Word for word, restate the lines from the start of the data below through the line containing "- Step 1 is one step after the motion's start".

#####

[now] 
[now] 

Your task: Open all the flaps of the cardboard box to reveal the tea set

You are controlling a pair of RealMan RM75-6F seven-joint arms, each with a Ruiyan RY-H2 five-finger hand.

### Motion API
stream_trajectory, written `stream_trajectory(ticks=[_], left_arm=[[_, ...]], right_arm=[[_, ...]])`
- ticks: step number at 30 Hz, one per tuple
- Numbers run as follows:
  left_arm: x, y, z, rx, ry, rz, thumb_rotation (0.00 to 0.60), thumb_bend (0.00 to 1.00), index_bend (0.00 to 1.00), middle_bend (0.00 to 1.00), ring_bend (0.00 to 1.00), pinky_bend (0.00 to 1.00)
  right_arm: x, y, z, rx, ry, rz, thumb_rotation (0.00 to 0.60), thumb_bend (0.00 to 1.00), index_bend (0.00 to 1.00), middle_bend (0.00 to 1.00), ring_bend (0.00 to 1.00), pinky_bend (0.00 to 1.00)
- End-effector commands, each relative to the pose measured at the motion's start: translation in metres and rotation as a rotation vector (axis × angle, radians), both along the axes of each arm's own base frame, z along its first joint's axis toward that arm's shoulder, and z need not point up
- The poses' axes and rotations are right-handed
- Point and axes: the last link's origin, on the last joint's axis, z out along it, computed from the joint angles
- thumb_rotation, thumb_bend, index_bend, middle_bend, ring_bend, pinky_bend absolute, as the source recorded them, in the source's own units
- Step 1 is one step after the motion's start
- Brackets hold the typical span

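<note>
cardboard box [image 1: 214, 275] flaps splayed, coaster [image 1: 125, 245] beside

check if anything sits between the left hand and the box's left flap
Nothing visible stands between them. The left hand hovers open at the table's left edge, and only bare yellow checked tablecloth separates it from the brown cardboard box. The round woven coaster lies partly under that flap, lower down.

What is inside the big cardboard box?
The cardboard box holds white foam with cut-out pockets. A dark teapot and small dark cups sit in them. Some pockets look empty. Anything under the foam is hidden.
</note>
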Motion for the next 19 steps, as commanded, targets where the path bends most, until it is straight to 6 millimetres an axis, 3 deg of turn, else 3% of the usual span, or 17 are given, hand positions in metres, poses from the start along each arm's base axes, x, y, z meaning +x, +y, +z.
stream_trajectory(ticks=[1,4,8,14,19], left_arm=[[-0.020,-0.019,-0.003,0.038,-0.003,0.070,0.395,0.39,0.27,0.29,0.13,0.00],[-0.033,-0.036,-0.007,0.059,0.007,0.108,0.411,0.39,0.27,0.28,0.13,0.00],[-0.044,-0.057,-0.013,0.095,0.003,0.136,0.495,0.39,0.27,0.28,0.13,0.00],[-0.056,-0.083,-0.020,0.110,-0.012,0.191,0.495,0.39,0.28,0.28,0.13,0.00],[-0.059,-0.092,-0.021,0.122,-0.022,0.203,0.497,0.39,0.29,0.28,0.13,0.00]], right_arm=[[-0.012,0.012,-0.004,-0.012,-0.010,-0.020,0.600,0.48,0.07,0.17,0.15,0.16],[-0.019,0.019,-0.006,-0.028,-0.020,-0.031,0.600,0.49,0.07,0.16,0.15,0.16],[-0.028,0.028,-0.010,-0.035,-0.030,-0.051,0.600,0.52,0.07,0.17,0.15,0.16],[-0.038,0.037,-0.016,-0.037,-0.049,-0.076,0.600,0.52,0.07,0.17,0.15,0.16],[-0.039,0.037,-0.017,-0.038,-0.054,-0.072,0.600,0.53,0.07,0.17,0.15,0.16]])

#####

## Solution to this exercise
[now] 
[now] 

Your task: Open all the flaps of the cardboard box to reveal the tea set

You are controlling a pair of RealMan RM75-6F seven-joint arms, each with a Ruiyan RY-H2 five-finger hand.

### Motion API
stream_trajectory, written `stream_trajectory(ticks=[_], left_arm=[[_, ...]], right_arm=[[_, ...]])`
- ticks: step number at 30 Hz, one per tuple
- Numbers run as follows:
  left_arm: x, y, z, rx, ry, rz, thumb_rotation (0.00 to 0.60), thumb_bend (0.00 to 1.00), index_bend (0.00 to 1.00), middle_bend (0.00 to 1.00), ring_bend (0.00 to 1.00), pinky_bend (0.00 to 1.00)
  right_arm: x, y, z, rx, ry, rz, thumb_rotation (0.00 to 0.60), thumb_bend (0.00 to 1.00), index_bend (0.00 to 1.00), middle_bend (0.00 to 1.00), ring_bend (0.00 to 1.00), pinky_bend (0.00 to 1.00)
- End-effector commands, each relative to the pose measured at the motion's start: translation in metres and rotation as a rotation vector (axis × angle, radians), both along the axes of each arm's own base frame, z along its first joint's axis toward that arm's shoulder, and z need not point up
- The poses' axes and rotations are right-handed
- Point and axes: the last link's origin, on the last joint's axis, z out along it, computed from the joint angles
- thumb_rotation, thumb_bend, index_bend, middle_bend, ring_bend, pinky_bend absolute, as the source recorded them, in the source's own units
- Step 1 is one step after the motion's start

The response is finished, and the exercise is complete.